The Folly of the South (Congressional Speech)

 

Had the South used her power prudently and acted wisely, she would have controlled the destinies of this Government for generations yet to come … But, flushed with victories so constant and thorough and maddened by every expression of opposition to their peculiar institution, they commenced a work of proscription and aggression upon the rights of the people of the North, which has finally forced them to rise in their might and drive them from power. They commenced their aggressions upon the North in some of the southern States by the enactment of unconstitutional laws, imprisoning colored seamen, and refusing to allow those laws to be tested before the proper tribunals. They trampled upon the sacred right of petition; they rifled and burned our mails, if they suspected they contained anything in condemnation of slavery. They proscribed every man from office who would not smother and deny his honest convictions upon slavery, and barter his manhood for place.
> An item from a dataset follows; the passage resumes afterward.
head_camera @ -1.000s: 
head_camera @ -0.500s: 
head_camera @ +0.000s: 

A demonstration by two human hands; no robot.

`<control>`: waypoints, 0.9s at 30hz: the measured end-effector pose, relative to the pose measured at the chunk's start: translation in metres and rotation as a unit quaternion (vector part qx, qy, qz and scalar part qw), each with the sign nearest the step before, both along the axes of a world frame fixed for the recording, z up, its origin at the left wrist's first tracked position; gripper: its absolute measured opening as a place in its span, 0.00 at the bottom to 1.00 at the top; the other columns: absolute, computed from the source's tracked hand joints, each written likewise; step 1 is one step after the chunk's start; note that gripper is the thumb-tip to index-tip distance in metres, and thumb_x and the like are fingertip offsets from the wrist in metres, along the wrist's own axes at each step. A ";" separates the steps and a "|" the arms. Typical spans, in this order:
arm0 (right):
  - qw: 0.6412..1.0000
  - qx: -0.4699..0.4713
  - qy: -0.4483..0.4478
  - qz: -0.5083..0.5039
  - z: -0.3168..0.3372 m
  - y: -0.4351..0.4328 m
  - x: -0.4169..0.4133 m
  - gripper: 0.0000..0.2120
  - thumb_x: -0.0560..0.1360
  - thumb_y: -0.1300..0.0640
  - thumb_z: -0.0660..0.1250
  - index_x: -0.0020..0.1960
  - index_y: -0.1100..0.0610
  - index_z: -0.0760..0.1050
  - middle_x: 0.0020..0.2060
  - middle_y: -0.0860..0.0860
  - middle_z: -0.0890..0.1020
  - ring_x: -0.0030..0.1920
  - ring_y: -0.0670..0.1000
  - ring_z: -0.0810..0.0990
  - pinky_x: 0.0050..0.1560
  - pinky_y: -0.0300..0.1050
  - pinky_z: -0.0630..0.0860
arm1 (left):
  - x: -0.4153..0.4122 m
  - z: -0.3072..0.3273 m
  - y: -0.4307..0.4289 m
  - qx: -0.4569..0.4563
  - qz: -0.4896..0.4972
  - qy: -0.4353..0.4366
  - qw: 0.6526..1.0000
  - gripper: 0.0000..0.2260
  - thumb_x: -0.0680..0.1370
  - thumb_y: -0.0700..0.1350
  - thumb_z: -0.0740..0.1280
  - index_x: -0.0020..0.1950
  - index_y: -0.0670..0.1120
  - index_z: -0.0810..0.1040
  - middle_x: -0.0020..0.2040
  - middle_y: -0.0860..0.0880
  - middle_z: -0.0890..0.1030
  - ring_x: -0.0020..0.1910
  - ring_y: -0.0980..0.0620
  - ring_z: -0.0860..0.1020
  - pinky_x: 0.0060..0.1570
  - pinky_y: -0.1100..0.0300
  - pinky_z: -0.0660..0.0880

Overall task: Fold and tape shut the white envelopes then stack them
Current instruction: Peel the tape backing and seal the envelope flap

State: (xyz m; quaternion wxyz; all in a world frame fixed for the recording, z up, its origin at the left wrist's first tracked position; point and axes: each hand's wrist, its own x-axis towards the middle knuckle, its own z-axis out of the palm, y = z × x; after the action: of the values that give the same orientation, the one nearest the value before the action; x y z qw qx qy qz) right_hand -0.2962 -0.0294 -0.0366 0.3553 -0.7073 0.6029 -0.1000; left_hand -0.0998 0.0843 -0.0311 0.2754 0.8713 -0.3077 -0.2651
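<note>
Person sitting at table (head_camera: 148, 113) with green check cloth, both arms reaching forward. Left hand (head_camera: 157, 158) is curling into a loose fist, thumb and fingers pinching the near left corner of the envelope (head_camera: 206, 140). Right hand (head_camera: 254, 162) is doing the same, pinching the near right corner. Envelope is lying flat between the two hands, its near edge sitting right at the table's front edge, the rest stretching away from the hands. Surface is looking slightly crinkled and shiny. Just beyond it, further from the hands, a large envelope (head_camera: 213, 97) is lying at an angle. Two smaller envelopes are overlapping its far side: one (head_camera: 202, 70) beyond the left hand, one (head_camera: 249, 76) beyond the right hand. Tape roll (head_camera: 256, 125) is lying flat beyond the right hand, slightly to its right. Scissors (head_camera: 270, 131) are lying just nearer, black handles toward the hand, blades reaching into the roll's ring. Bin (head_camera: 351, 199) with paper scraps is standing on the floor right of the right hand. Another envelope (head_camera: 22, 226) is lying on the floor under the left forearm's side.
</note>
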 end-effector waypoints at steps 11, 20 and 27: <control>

They annexed foreign territory avowedly to extend and strengthen their peculiar institution, and made war in support and defense of that policy. They refused admission into the Union of States with free constitutions, unless they could have, as an equivalent, now guarantees for slavery. They passed a fugitive slave bill, some of the provisions of which were so merciless and unnecessary as they were inhuman, that they would have disgraced the worst despotism of Europe. They repealed the “Missouri compromise act” which they had themselves forced upon the North, for the purpose of forcing slavery upon an unwilling people. They undertook to prevent, by violent means, the settlement of Kansas by free-State men. They invaded that Territory, and plundered and murdered its citizens by armed force … Not satisfied with all this, they tried to force upon them against their consent, a constitution permitting and protecting slavery; and for “spurning the bribe” they have been kept out of the Union, and made to suffer all manner of indignities. Every new triumph of the South and every concession by the North has only whetted their appetite for still more, and encouraged them in making greater claims and more unreasonable demands, until to-day they are threatening the overthrow of the Government if we do not give them additional guarantees for protection to their slave property in territory which we do not now own.